──────── MATERIAL SHOWN ────────

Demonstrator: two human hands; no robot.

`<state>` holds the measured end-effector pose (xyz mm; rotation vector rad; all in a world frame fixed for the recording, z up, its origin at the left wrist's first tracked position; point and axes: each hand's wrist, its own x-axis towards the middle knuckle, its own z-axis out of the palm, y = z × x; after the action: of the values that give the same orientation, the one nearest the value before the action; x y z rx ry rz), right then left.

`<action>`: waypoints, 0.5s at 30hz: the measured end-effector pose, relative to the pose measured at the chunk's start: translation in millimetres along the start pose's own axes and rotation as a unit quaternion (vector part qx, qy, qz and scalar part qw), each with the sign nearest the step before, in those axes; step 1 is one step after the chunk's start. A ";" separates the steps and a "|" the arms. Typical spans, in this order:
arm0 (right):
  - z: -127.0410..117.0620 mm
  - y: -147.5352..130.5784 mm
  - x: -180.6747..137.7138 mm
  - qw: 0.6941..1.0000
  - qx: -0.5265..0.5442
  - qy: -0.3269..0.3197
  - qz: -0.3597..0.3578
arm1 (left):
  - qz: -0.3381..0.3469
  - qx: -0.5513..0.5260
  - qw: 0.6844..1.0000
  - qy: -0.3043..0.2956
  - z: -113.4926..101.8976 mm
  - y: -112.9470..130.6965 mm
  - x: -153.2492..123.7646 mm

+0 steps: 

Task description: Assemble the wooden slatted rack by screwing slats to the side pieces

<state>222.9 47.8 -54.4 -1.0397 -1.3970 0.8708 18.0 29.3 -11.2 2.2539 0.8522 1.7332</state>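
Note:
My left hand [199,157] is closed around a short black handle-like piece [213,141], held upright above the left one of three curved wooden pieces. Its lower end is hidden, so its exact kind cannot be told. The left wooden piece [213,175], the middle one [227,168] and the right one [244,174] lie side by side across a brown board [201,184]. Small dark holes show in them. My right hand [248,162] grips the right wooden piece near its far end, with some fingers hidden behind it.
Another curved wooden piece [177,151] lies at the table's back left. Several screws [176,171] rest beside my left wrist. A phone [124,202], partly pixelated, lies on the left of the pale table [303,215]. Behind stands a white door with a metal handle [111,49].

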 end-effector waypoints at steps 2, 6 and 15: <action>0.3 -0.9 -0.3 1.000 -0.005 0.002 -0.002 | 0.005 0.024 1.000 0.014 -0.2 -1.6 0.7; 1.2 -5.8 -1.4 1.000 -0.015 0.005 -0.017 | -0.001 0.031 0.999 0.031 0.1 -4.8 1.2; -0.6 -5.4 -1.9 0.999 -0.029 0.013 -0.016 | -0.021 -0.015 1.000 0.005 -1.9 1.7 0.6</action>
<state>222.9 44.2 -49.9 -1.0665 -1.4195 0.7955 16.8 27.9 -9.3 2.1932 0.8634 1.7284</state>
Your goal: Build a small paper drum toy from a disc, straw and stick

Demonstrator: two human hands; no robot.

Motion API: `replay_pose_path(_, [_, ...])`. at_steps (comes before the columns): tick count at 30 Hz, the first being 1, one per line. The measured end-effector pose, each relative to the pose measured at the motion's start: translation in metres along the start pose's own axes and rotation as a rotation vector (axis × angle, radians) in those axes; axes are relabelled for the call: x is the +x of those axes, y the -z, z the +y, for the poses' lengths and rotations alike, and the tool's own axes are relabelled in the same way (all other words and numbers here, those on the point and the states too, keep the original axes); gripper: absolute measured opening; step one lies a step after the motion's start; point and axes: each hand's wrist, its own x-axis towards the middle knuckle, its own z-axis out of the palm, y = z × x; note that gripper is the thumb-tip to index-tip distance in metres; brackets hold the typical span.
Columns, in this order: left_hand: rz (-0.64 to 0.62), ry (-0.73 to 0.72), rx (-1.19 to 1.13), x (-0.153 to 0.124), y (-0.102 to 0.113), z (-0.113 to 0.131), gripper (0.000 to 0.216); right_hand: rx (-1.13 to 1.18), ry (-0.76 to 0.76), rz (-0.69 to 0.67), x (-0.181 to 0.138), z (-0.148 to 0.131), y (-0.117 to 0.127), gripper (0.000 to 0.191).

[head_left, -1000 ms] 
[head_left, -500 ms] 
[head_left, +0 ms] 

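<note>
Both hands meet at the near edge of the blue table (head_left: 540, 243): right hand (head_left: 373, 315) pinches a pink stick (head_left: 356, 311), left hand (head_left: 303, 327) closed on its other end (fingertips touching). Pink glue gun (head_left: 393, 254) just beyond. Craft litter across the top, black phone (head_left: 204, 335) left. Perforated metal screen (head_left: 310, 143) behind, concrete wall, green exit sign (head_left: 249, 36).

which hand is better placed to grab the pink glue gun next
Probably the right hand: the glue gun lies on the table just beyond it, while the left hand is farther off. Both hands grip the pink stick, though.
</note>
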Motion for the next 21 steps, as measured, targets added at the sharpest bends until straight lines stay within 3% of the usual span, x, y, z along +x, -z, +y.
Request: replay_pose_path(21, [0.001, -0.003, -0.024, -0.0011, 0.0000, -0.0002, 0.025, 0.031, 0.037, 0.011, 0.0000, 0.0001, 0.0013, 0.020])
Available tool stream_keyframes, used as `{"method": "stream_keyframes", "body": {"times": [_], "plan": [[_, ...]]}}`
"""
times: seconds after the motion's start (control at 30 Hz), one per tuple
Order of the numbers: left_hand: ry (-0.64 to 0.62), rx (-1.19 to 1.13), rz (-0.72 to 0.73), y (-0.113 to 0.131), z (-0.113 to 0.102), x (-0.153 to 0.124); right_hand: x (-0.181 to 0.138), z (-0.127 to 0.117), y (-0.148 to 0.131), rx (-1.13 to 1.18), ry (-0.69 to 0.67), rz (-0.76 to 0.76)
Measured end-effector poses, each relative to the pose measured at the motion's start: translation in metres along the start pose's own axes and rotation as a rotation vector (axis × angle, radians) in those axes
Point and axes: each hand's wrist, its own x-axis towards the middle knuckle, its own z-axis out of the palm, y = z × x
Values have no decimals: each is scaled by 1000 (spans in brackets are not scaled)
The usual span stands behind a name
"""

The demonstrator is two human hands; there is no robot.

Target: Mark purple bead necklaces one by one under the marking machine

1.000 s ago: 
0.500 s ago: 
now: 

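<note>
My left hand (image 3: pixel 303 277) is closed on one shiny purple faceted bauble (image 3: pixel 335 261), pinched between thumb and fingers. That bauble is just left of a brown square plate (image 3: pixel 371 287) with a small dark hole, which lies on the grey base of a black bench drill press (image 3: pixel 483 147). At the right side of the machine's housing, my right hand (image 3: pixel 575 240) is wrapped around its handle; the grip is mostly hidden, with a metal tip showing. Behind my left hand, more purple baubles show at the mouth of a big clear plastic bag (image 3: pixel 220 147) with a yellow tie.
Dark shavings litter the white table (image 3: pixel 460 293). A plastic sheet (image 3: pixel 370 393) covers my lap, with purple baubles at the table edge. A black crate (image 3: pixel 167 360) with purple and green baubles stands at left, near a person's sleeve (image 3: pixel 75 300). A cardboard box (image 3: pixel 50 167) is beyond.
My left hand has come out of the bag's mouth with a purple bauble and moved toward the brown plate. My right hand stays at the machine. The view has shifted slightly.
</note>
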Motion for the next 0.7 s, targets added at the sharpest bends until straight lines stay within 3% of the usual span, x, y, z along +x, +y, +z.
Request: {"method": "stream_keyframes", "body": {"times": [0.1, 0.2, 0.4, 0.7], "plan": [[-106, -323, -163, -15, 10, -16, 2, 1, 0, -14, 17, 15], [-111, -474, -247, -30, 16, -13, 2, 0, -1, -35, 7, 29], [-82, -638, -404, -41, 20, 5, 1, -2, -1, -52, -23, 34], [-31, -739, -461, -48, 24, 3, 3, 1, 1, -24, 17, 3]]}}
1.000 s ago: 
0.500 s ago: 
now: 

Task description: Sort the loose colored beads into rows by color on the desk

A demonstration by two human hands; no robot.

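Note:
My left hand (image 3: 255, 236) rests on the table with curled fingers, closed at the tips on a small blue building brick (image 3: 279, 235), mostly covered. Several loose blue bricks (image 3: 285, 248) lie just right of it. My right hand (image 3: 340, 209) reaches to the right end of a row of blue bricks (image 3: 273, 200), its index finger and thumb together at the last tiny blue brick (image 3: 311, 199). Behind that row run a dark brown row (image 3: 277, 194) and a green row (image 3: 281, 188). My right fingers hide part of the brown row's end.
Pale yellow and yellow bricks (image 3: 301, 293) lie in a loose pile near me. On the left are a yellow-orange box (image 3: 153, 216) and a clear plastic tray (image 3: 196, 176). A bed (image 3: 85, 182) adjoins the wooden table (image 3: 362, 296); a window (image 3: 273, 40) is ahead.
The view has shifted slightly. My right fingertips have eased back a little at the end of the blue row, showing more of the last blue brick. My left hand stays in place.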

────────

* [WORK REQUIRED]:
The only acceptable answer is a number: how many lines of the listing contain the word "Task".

* [SOLUTION BELOW]:
2